▸ Work task: Within the lines below, find those that hold the string "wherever" and copy each one.

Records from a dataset
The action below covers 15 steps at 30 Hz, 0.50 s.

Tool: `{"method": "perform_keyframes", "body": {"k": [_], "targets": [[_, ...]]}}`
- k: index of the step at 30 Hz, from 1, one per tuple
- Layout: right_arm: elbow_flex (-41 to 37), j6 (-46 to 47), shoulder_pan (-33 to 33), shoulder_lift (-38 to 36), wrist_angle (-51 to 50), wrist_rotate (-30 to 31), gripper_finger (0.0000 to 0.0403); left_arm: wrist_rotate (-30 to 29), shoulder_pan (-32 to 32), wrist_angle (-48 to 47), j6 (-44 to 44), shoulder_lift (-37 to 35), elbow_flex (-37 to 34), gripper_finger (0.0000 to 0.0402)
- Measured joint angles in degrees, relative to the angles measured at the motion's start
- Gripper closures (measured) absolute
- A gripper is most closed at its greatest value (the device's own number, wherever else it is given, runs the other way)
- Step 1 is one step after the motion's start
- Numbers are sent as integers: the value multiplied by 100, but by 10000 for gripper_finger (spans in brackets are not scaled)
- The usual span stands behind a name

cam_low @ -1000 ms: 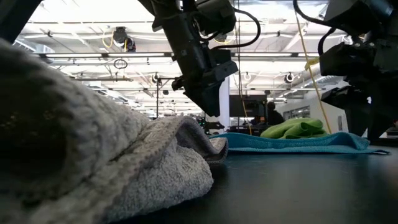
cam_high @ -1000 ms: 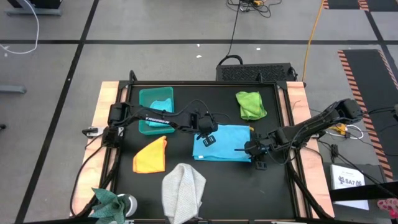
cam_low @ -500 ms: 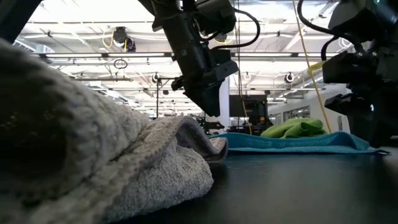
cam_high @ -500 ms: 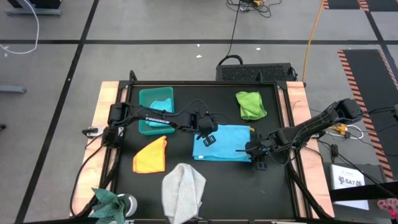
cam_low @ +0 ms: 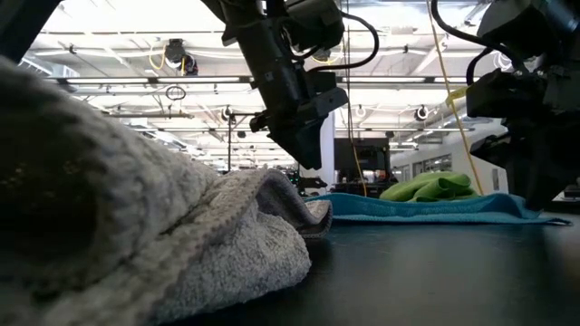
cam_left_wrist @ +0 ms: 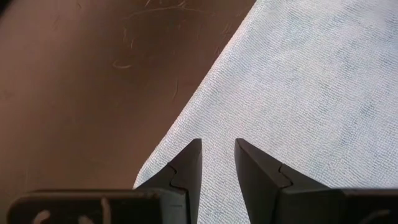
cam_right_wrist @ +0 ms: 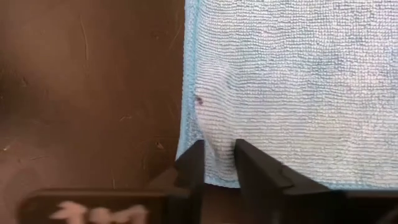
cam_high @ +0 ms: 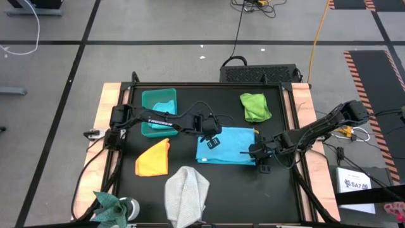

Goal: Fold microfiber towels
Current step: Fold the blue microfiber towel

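I am at the start of a fold on the blue towel (cam_high: 226, 145), which lies flat mid-table between the orange towel (cam_high: 154, 158) and my right arm. My left gripper (cam_left_wrist: 216, 163) rests over its near-left edge with the fingers nearly closed, a narrow gap between them and, as far as I can tell, no cloth caught. My right gripper (cam_right_wrist: 217, 163) pinches a small ridge of cloth at the right-hand corner. Next, I judge, the left must take its corner too, then both lift and carry that edge across. The blue cloth is thin, finely looped and limp. The grey towel (cam_high: 186, 194) is thick and crumpled, the green towel (cam_high: 254, 106) bunched, the teal towel (cam_high: 166, 106) in the bin (cam_high: 149, 100).
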Motion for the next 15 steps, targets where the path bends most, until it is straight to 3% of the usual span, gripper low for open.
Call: {"method": "perform_keyframes", "body": {"k": [5,10,15], "targets": [[0,-5,0,0,0,-4,396,0,0,0,-4,0,-2,303],[0,-11,-2,-36,28,-94,397,0,0,0,-4,0,-2,303],[0,-13,-89,-182,47,-759,400,2,0,8,-4,0,-2,303]]}}
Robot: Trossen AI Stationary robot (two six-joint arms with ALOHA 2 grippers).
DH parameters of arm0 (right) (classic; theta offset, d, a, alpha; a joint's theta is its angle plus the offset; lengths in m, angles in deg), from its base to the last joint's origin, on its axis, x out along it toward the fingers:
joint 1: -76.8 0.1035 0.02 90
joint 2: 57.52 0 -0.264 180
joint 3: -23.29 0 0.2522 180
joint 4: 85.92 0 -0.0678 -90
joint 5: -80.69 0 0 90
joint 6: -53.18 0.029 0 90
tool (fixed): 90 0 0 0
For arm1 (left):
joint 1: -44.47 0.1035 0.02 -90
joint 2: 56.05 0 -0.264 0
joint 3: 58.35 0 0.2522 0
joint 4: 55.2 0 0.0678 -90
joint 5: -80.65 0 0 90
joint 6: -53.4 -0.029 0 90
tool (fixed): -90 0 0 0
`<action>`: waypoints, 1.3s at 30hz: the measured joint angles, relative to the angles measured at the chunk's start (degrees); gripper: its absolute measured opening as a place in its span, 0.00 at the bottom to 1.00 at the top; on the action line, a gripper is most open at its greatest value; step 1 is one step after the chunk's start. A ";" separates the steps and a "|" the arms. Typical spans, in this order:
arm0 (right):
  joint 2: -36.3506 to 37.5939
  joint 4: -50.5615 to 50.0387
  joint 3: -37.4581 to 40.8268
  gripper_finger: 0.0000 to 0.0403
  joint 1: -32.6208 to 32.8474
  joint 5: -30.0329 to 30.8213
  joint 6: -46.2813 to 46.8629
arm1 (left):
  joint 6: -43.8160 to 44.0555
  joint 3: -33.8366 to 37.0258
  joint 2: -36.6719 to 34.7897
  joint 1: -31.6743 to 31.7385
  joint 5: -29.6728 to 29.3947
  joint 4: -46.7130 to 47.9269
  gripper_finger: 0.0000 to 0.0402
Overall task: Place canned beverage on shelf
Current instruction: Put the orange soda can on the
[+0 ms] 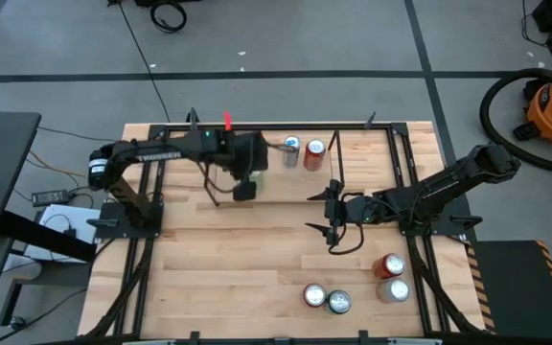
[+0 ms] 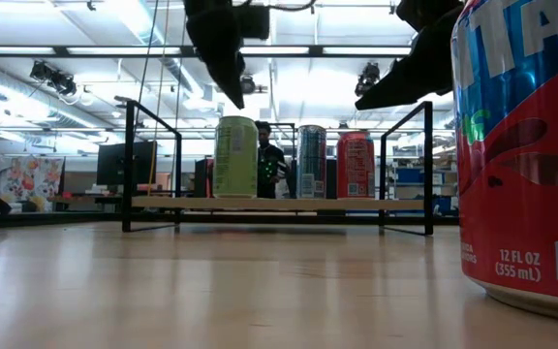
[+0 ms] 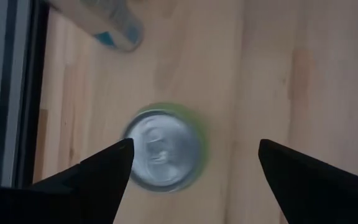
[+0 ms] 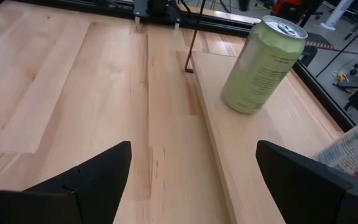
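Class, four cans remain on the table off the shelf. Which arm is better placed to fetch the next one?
Probably the right: its open tool sits nearer the loose red aluminium can, while the left tool hangs open over the green can.

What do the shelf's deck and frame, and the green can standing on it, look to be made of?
The shelf has a deck that looks like light, matte wood with visible grain, on thin black rods, probably painted metal. The green can looks like aluminium: a bare silvery lid with a pull tab, and a printed, slightly glossy wall.
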 joint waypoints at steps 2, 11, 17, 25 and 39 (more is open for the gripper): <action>0.00 0.00 -0.02 0.88 0.00 0.00 -0.25 | -0.51 0.00 0.00 1.78 1.35 -0.07 0.89; -0.02 0.02 -0.02 0.88 -0.72 0.02 -0.37 | -3.00 -0.02 1.15 4.71 4.00 -0.30 0.89; -0.02 0.10 -0.02 0.88 -0.68 -0.28 -0.37 | -3.19 -0.03 2.66 4.93 4.08 0.24 0.89; -0.04 0.16 -0.04 0.88 -0.68 -0.42 -0.20 | -4.13 -0.02 3.98 5.48 3.81 0.31 0.89; -0.04 0.55 -0.04 0.88 -0.61 -0.44 -0.05 | -5.20 0.02 8.23 5.28 5.92 0.51 0.89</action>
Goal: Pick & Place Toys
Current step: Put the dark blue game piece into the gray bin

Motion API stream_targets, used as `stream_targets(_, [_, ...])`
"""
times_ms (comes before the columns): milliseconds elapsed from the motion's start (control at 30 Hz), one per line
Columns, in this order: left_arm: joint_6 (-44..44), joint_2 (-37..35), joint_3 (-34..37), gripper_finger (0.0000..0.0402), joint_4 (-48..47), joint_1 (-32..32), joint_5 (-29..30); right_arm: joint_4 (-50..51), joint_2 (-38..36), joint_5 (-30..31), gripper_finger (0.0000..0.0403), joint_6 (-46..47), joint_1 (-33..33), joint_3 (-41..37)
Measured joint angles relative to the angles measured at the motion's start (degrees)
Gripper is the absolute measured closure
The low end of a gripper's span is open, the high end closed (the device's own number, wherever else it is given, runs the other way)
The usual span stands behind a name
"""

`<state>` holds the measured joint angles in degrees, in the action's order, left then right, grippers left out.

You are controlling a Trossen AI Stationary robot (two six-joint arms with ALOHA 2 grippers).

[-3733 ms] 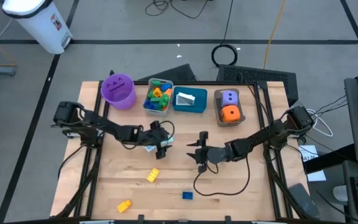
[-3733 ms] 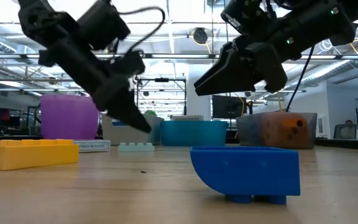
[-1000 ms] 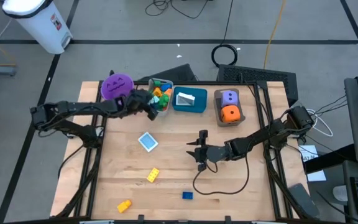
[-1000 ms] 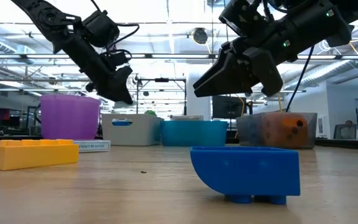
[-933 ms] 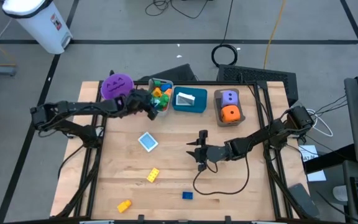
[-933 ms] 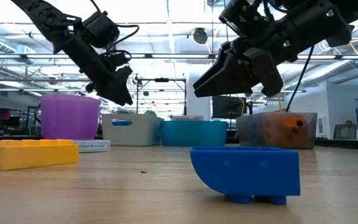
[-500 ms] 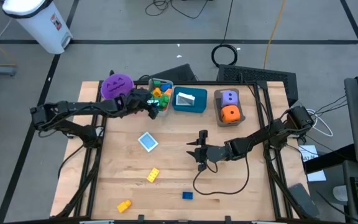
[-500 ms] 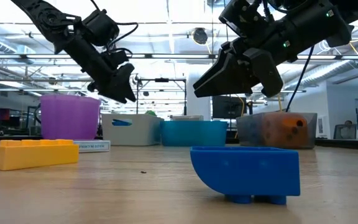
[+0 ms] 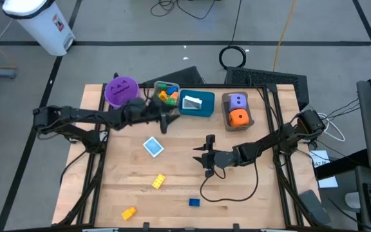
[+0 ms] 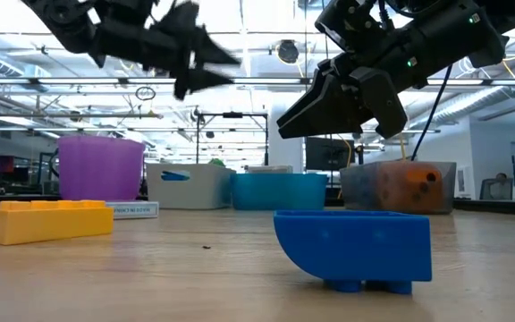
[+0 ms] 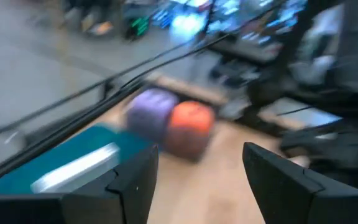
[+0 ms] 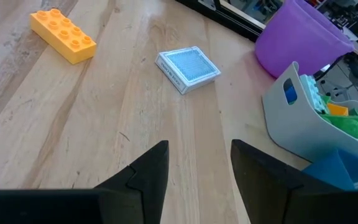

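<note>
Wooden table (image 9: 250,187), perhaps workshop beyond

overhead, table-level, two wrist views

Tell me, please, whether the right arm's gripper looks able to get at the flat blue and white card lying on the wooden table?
Probably yes. The right gripper stands open and empty over bare wood, and the flat blue and white card lies alone beside it with nothing between them. The left gripper hovers further back, by the grey bin.
</note>
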<state>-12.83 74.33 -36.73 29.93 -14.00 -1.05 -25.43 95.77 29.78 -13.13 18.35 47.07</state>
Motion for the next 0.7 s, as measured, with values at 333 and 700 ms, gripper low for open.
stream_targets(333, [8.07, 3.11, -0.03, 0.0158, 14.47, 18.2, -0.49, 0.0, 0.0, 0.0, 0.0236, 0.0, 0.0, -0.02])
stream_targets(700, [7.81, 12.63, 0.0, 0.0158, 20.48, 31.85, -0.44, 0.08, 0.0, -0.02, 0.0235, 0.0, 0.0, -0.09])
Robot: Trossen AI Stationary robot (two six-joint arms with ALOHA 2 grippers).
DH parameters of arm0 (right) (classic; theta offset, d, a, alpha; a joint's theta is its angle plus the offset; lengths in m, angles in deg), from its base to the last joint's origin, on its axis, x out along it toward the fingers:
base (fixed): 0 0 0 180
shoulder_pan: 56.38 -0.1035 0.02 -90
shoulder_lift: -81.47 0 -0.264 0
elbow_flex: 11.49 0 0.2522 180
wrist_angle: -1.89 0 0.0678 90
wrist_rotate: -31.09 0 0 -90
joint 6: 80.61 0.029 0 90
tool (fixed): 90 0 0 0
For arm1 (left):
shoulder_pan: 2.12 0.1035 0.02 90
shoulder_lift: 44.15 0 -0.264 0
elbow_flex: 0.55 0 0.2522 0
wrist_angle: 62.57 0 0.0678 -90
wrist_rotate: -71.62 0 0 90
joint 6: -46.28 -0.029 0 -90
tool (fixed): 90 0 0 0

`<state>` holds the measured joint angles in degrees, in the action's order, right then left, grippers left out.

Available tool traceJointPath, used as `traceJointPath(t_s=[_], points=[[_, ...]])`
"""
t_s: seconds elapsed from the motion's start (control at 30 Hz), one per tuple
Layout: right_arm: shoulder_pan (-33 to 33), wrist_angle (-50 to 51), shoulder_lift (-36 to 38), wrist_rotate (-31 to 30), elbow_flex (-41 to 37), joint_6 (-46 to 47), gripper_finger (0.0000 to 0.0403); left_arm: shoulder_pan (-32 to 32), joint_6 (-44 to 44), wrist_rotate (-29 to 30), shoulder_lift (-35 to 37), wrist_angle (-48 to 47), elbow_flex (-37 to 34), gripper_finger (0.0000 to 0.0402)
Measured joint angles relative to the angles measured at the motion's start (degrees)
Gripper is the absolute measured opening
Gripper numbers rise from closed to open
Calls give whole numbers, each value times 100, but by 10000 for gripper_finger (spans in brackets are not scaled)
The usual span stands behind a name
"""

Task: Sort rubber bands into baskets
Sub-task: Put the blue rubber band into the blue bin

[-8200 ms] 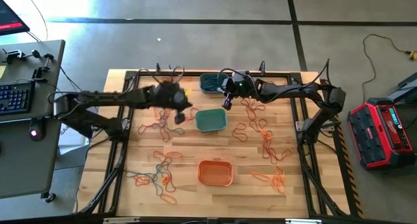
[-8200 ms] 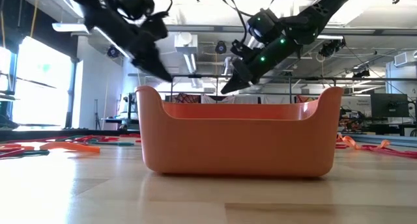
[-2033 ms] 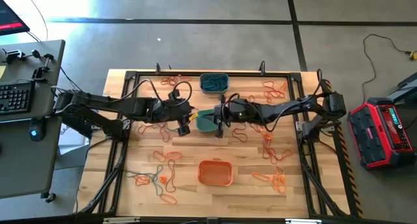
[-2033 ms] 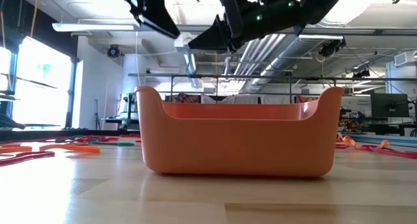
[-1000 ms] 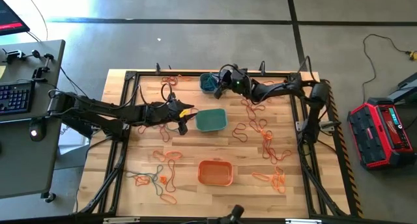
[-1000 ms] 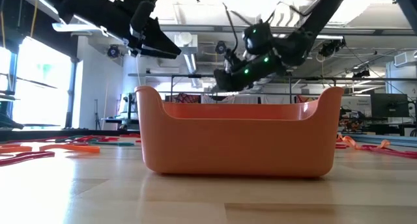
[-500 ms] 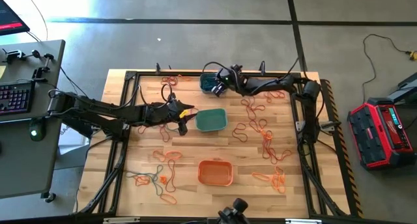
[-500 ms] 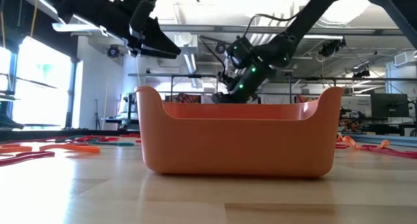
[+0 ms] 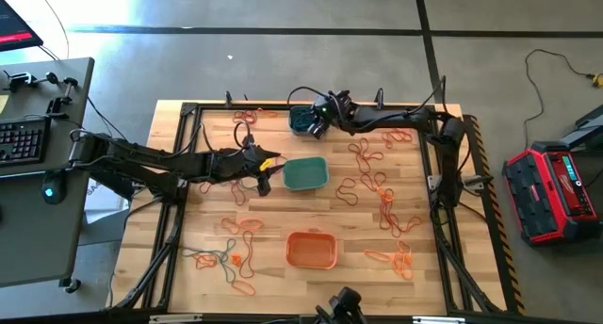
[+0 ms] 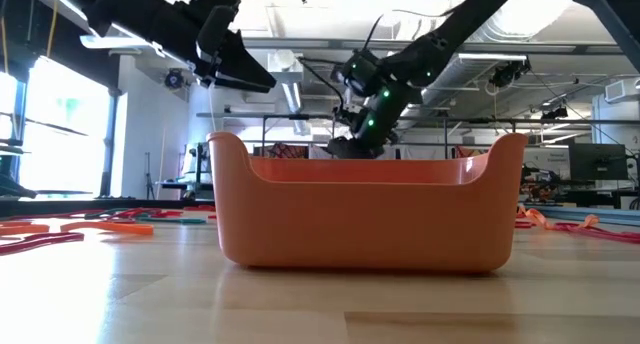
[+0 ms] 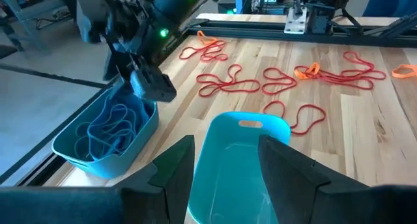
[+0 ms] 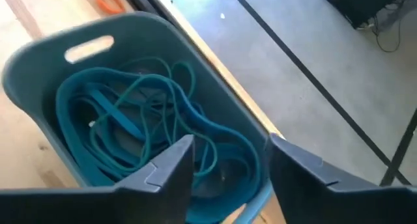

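The grey-blue basket (image 9: 303, 120) stands at the table's far edge and holds a tangle of blue-teal rubber bands (image 12: 130, 113). My right gripper (image 12: 225, 178) hangs open just above it, tipped down, with nothing between its fingers. The teal-green basket (image 9: 304, 173) stands mid-table. My left gripper (image 11: 225, 172) waits open and raised at that basket's left side. The orange basket (image 9: 311, 250) sits nearer the front edge. Red rubber bands (image 9: 363, 154), orange ones (image 9: 386, 206) and a mixed clump (image 9: 226, 258) lie loose on the wood.
A black metal frame (image 9: 184, 107) runs around the table's edges. More red bands (image 9: 247, 115) lie at the far edge, left of the grey-blue basket. In the low view the orange basket (image 10: 365, 209) fills the foreground and hides the table behind it.
My right gripper has stayed over the grey-blue basket and tipped steeply downward toward it, while the arm behind it has stretched out along the table's far edge.
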<state>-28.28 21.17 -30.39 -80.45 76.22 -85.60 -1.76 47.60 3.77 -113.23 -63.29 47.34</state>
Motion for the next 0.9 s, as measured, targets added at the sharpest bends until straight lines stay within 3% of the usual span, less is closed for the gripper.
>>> traceJointPath(t_s=[0.1,0.17,0.37,0.5,0.67,0.8,0.9], points=[[4,66,171,384,-55,-84,182,0,-4,-5,0,-107,-2,161],[3,214,257,886,-60,-77,160,0,-7,-4,0,-258,-2,161],[-58,204,339,1563,-64,4,18,0,53,-31,-2,-585,-2,161],[-246,18,339,1604,-69,45,17,-21,52,-48,-2,-989,19,161],[-559,-491,343,1607,-168,20,4,-171,45,-52,-2,-2278,392,161],[-716,-1521,545,1605,-853,209,1,-437,158,-89,-2,-3304,714,161],[-825,-2156,864,1597,-1558,455,1,-654,412,-472,-1,-3957,896,161]])
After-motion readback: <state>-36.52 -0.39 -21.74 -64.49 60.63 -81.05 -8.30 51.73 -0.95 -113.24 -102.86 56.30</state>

▸ Solution for this exercise:
- A gripper is most closed at its greatest value (the device's own number, wherever else it is given, runs the other way)
The low end of a gripper's span is open, the high end closed (the device's own number, wherever else it is given, runs the other way)

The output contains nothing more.